Pearce’nin ziyaretinden kısa bir süre sonra Türkiye Cumhuriyeti Hükûmeti, Vakfı resmen, “Türkiye’de çalışmalara başlamak üzere bir temsilci göndermesi için” davet etmiştir. Bu dönemde artık Refik Saydam, Sağlık Bakanı’dır. Türkiye’de, “muhalefet partisi” gibi arıza çıkaracak organlar da yoktur. Bütün ülke CHP iradesine bağlıdır ve o da “millî egemenlik” diye adlandırılmıştır.

Daha sonraki süreçte, Vakıf Temsilcisi Selskar Gunn, Mayıs 1925’te Türkiye’ye ziyarette bulunmuş, vakfın çalışmaları için bir plân hazırlamıştır. Plânda, halk sağlığı araştırması yapılması, eğitim ve araştırma bursları ve üst düzey temsilcilerin belli Avrupa ülkelerine ziyaretler gerçekleştirilmesi istenilmiştir. Raporda öngörülen plân çerçevesinde Sağlık Bakanı Refik Saydam, 1926’da vakfın davetlisi olarak iki ay Avrupa’da incelemelerde bulunmuştur.

Tam bağımsızlık ilkesine göre yönetilen Türkiye’nin Sağlık Bakanı, ABD’li bir vakfın davetlisi olarak iki aylık süreyle Avrupa ülkelerinde neyi incelemiştir?

ABD kapitalizminin Türkiye’ye yardım etmek için bu kadar hevesli davranmasına yol açan sebepler önemli olmalıdır. Günümüz şartlarında Türkiye Sağlık Bakanının yabancı bir ülke vakfı tarafından iki ay süreyle yurtdışında ağırlanmasının yol açacağı tepkiler ve olası rahatsızlık, o dönemin Türkiye’sinde haber konusu bile olmamıştır.

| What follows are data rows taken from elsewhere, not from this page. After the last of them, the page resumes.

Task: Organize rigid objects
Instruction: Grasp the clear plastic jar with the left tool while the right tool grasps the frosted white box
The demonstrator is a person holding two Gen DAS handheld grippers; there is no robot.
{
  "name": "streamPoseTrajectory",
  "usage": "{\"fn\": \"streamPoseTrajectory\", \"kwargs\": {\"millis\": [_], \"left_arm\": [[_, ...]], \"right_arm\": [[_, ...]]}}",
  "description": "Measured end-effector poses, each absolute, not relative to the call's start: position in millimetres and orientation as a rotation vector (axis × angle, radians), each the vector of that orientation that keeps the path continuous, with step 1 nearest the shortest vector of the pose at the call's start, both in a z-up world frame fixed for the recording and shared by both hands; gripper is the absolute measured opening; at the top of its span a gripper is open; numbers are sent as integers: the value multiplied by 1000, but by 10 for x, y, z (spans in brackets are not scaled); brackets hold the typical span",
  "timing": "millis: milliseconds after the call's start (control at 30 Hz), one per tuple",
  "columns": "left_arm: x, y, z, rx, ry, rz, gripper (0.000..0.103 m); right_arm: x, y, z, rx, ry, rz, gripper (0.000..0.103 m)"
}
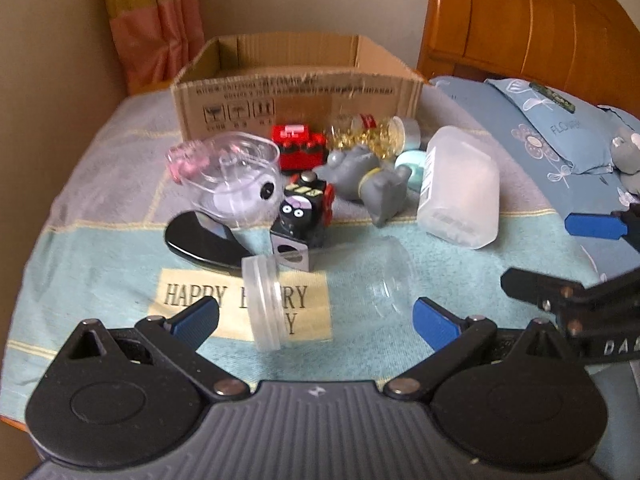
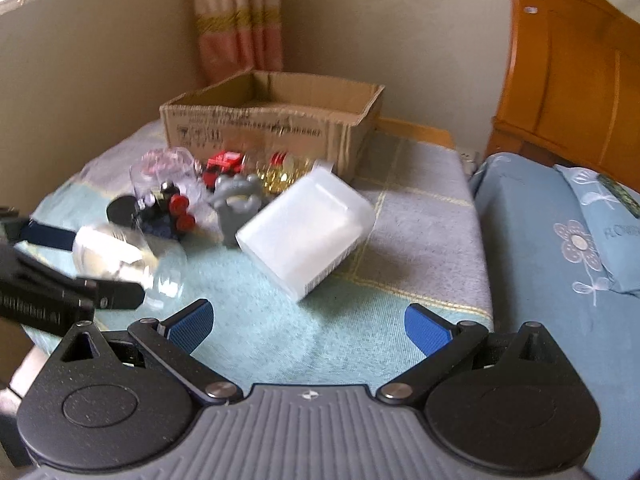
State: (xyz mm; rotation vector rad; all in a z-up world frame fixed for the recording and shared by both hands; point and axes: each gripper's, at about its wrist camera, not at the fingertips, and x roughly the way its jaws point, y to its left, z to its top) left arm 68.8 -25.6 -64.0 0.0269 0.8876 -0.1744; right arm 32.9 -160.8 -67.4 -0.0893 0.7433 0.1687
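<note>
Both grippers are hovering with fingers spread wide, gripping nothing. The left gripper (image 1: pixel 316 320) is facing a clear jar (image 1: pixel 320 292) lying on its side on the towel (image 1: pixel 100 248), just beyond its fingers. Behind the jar, toys are sitting clustered before the box (image 1: pixel 296 104): a black cube (image 1: pixel 300 220), a grey figure (image 1: pixel 368 180), a red block (image 1: pixel 300 148). Only the left view is showing the towel's lettering. The right gripper (image 2: pixel 308 326) is pointing at a frosted tub (image 2: pixel 308 228), with the bed (image 2: pixel 540 248) showing more fully alongside.
</note>
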Motion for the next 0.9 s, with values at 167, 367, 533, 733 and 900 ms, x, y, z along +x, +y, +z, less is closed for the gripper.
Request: {"fn": "streamPoseTrajectory", "kwargs": {"millis": [167, 367, 533, 733, 900], "left_arm": [[804, -275, -700, -5, 915, -173, 102], [869, -290, -738, -49, 935, -189, 102], [888, -215, -750, -80, 949, -175, 102], [877, -73, -716, -83, 948, -156, 102], [829, 105, -698, -78, 947, -138, 102]], "right_arm": [[469, -1690, -672, -147, 729, 238, 103], [843, -1768, -527, -210, 670, 343, 103], [1209, -1794, -510, -147, 702, 426, 103], [1216, -1733, -595, -109, 770, 491, 103], [1043, -1730, -597, -88, 813, 505, 103]]}}
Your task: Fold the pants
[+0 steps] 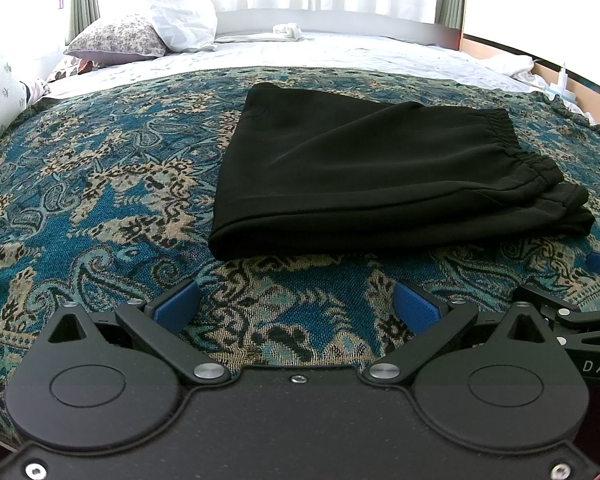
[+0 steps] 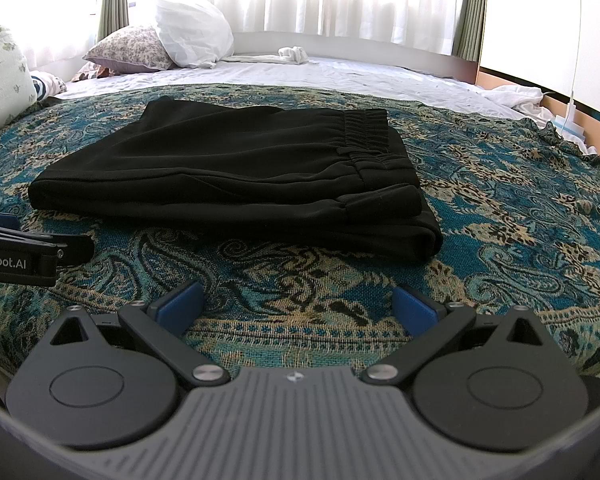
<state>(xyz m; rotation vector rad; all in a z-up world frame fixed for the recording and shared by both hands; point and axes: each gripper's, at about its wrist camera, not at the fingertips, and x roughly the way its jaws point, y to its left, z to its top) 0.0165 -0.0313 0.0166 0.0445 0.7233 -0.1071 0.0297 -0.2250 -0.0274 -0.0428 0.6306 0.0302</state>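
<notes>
pants | folded stack, mid bed, waistband toward R edge | L grip jaws apart, empty | R grip same | step: fold looks done | next: prob. retreat/tidy edges

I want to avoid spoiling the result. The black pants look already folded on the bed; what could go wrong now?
1. The folded black pants are a loose stack with the elastic waistband on top; another grab may pull the layers apart.
2. Both the left gripper and the right gripper are open and low over the patterned bedspread, so closing may catch that cloth.
</notes>
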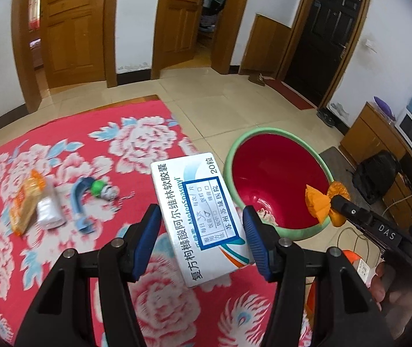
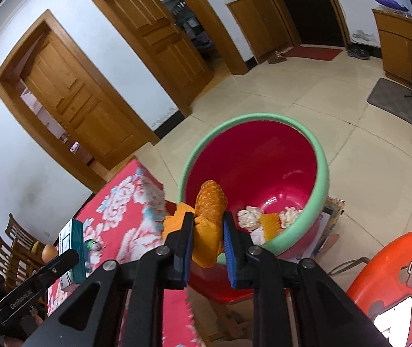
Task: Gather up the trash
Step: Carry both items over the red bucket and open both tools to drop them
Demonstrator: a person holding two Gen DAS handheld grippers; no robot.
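Your left gripper (image 1: 203,240) clasped a white medicine box (image 1: 198,217) past the red floral worktop's (image 1: 61,260) edge, beside the green-rimmed red bin (image 2: 323,179). Your right gripper (image 2: 207,248) pinched orange foam netting (image 2: 209,222) over its rim; crumpled paper (image 2: 249,217) lay inside.

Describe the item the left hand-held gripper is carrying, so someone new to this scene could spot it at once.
Start at the red floral cloth and the red bin with a green rim beside it. Between them, clamped in the left hand-held gripper, is a white medicine box. Unlike the crumpled orange wrapper in the right hand-held gripper, it is flat, rectangular and printed with a blue-framed label.
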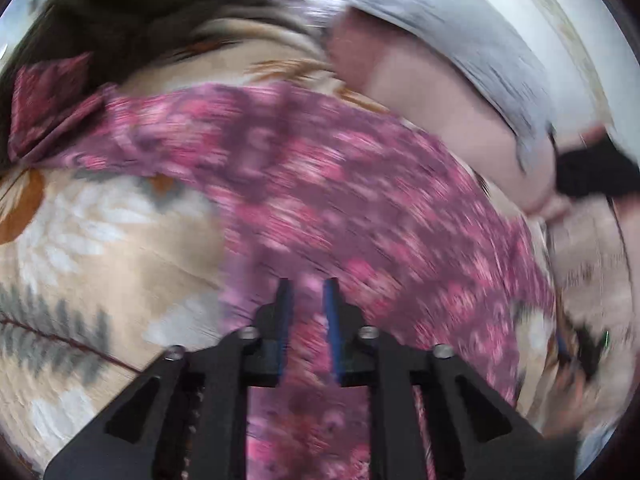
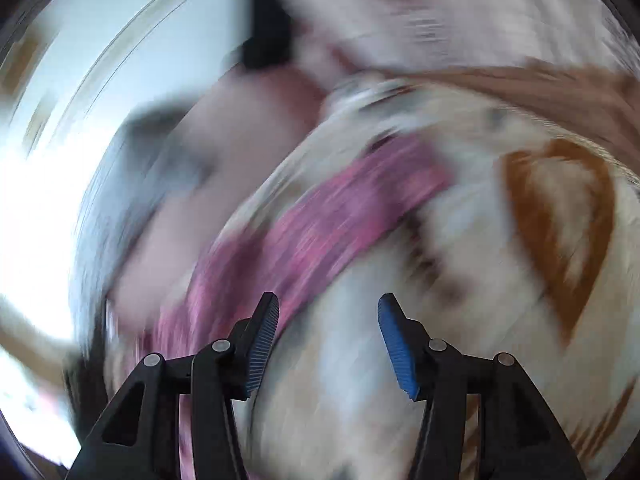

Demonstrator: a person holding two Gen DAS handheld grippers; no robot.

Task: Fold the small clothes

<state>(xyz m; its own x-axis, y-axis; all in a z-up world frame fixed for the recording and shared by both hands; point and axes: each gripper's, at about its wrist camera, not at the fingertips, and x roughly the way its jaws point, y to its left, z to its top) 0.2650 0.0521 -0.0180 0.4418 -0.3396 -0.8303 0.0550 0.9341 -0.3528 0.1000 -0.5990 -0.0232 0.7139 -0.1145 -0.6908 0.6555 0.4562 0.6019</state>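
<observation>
Pink floral garment lies under the left gripper.

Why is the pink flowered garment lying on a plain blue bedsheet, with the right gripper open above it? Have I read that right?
Not quite. The pink flowered garment lies on a beige bedcover printed with white flowers and orange and grey leaves, not a plain blue sheet; the left wrist view shows it best. The right gripper is indeed open, with nothing between its pads.

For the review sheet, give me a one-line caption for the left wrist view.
Left gripper, slightly parted, over a pink floral garment lying on a leaf-patterned bedspread; motion blurred.
</observation>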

Vakıf Temsilcisi Selskar Gunn, Mayıs 1925’te Türkiye’ye geldiğinde, ABD Temsilcisi ona, “Türklerin bütün yabancılara kuşkuyla baktıklarını, buna karşılık ABD’lilerin itibarlarının iyi durumda olduğunu” söylemiştir. Bu ziyaret esnasında Vakıf Temsilcisi Selskar Gunn ile tanışmak için Başbakan İsmet İnönü, onu Ankara’ya davet etmiş ve Temsilci Selskar Gunn’ın belirttiği “sadece hükûmetlerle çalışmak gibi politikalarından” memnun kaldığını bildirmiştir.

İsmet İnönü’yü memnun eden bir gelişme de, vakfın Hıristiyanlığı yaymak gibi dinsel misyonerlik yerine (eğitim ve sağlık alanında Batı bilimi ve ideolojilerini yaygınlaştırarak) modernitenin değerlerinin hâkim kılınması için “seküler misyonerlik ya da seküler hayırseverlik” yaklaşımı içinde olduğunu) duymuş olmasıdır.

1920’li ve 1930’lu yıllarda Vakfın Türkiye’deki faaliyet alanlarını çizenlerden biri de, Vakfın Paris Temsilcisi Dr. Ralp K. Collins olmuştur. “Türkiye’de Halk Sağlığı” konusunda bir rapor hazırlamış ve 1940 yılına kadar kaldığı Türkiye’de, halk sağlığı konusunda vakfın çalışmalarını sevk ve idare etmiştir. 

Türkiye ile ABD arasında 17 Şubat 1927’de yeniden diplomatik ilişkiler kurulmuş, ekonomik ilişkiler arttırılmış, 1929’da imzalanan Seyr-i Sefain Anlaşması ile taraflar karşılıklı olarak birbirlerine, “en çok müsaadeye mazhar millet” statüsü tanımışlardır.

1929 Anlaşması ile ABD sermayesine Türkiye’den yeniden yatırım yapma imkânları sağlanmıştır. Böylece Ford Şirketi’ne imtiyaz (1929), Türk-Amerikan ortaklığına Kibrit Tekeli imtiyazı (1930) gibi somut adımlar atılmıştır. Anlaşma her ne kadar karşılıklılık öngörmüş ise de, Türk tarafının gidip ABD’de yatırım yapma imkânı olmaması nedeniyle aslında imtiyaz, tek taraflı olarak Rockefeller ve Ford gibi büyük ABD sermaye kuruluşlarına verilmiştir.

Ancak ABD sermayesine verilen bu tekeller, dönemin Türk mâkâmları tarafından yine de “Türkiye’nin tam bağımsızlığı esasına” zararlı sayılmamıştır.